Note that this will still break on files that have double-quotes in their name. No real way to get around that with awk. Remove the echo if you like the results.

score 3 · Answer 3 · answered May 13 '22 at 16:45

I recommend fclones.

Fclones is a modern duplicate file finder and remover written in Rust, available on most Linux distros and macOS.

Notable features:

supports spaces, non-ASCII and control characters in file paths
allows to search in multiple directory trees
respects .gitignore files
safe: allows to inspect the list of duplicates manually before performing any action on them
offers plenty of options for filtering / selecting files to remove or preserve
very fast

To search for duplicates in the current directory simply run:

fclones group . >dupes.txt

Then you can inspect the dupes.txt file to check if it found the right duplicates (you can also modify that list to your liking).

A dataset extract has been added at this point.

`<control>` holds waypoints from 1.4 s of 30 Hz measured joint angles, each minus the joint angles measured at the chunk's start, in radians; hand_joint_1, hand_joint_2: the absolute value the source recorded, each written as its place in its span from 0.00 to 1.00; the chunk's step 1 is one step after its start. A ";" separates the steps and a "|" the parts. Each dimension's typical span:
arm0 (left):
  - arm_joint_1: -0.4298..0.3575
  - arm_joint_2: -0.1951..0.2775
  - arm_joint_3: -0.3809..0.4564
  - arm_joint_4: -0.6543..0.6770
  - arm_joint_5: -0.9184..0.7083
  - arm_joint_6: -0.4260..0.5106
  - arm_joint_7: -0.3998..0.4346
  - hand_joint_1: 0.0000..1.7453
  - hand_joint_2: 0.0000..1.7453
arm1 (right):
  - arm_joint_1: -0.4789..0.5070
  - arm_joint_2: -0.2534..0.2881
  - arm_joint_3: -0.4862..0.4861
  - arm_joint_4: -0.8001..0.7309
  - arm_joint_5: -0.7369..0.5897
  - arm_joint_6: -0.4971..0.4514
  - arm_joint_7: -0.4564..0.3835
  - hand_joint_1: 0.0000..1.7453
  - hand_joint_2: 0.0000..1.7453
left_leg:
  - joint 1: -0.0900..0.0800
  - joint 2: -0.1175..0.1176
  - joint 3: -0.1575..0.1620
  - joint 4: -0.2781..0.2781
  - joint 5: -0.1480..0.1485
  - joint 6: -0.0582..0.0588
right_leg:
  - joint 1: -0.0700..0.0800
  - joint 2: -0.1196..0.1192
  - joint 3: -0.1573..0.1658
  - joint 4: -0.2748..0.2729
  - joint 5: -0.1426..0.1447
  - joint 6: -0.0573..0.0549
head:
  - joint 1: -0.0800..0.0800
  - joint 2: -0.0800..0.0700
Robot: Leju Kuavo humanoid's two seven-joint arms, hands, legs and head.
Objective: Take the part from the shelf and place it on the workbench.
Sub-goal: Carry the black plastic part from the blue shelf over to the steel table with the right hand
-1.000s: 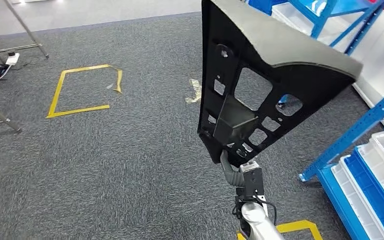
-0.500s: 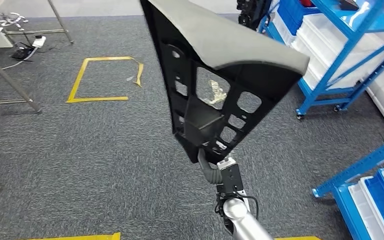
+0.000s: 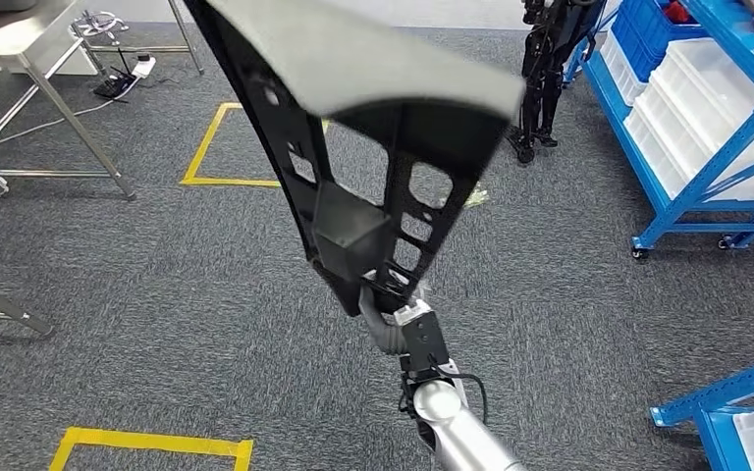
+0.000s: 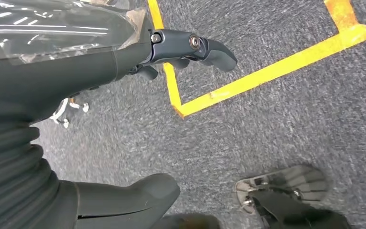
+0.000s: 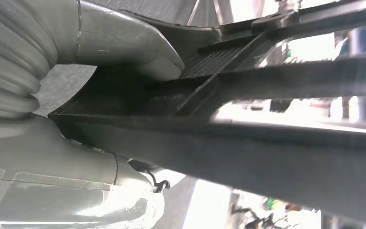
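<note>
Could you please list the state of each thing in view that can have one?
Part: held up off the floor, upright and tilted, gripped at its narrow lower end.
Right hand: grips the part's lower end.
Left hand: holds nothing, hanging over the carpet with thumb and fingers apart.
Blue shelf: standing on the carpet, white bins on its levels.
Metal table: standing on its legs.

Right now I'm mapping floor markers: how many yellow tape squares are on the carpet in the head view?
2. One yellow tape square lies beyond the black part, partly hidden; another is at the bottom edge, cut off.
</note>
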 joint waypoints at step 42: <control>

Finally remove/link/move the duplicate files with one of:

fclones remove <dupes.txt
fclones link <dupes.txt
fclones move target <dupes.txt
fclones dedupe <dupes.txt   # copy-on-write deduplication on some filesystems

Example:

pkolaczk@p5520:~/Temp$ mkdir files
pkolaczk@p5520:~/Temp$ echo foo >files/foo1.txt
pkolaczk@p5520:~/Temp$ echo foo >files/foo2.txt
pkolaczk@p5520:~/Temp$ echo foo >files/foo3.txt
pkolaczk@p5520:~/Temp$ fclones group files >dupes.txt
[2022-05-13 18:48:25.608] fclones:  info: Started grouping
[2022-05-13 18:48:25.613] fclones:  info: Scanned 4 file entries
[2022-05-13 18:48:25.613] fclones:  info: Found 3 (12 B) files matching selection criteria
[2022-05-13 18:48:25.614] fclones:  info: Found 2 (8 B) candidates after grouping by size
[2022-05-13 18:48:25.614] fclones:  info: Found 2 (8 B) candidates after grouping by paths and file identifiers
[2022-05-13 18:48:25.619] fclones:  info: Found 2 (8 B) candidates after grouping by prefix
[2022-05-13 18:48:25.620] fclones:  info: Found 2 (8 B) candidates after grouping by suffix
[2022-05-13 18:48:25.620] fclones:  info: Found 2 (8 B) redundant files
pkolaczk@p5520:~/Temp$ cat dupes.txt
Report by fclones 0.24.0
Timestamp: 2022-05-13 18:48:25.621 +0200
Command: fclones group files
Base dir: /home/pkolaczk/Temp
Total: 12 B (12 B) in 3 files in 1 groups
Redundant: 8 B (8 B) in 2 files
Missing: 0 B (0 B) in 0 files
6109f093b3fd5eb1060989c990d1226f, 4 B (4 B) * 3:
    /home/pkolaczk/Temp/files/foo1.txt
    /home/pkolaczk/Temp/files/foo2.txt
    /home/pkolaczk/Temp/files/foo3.txt
pkolaczk@p5520:~/Temp$ fclones remove <dupes.txt
[2022-05-13 18:48:41.002] fclones:  info: Started deduplicating
[2022-05-13 18:48:41.003] fclones:  info: Processed 2 files and reclaimed 8 B space
pkolaczk@p5520:~/Temp$ ls files
foo1.txt

Артём Хакимов · Answer 4 · 2022-10-12T11:56:26.683

Here is one-liners (based on answer from Prashant Lakhera).

Preview:

find . -type f | xargs -I {} md5sum "{}" | sort -k1 | uniq -w32 -d | cut -d" " -f2- | xargs -I {} echo "{}"

Remove:

find . -type f | xargs -I {} md5sum "{}" | sort -k1 | uniq -w32 -d | cut -d" " -f2- | xargs -I {} rm -f "{}"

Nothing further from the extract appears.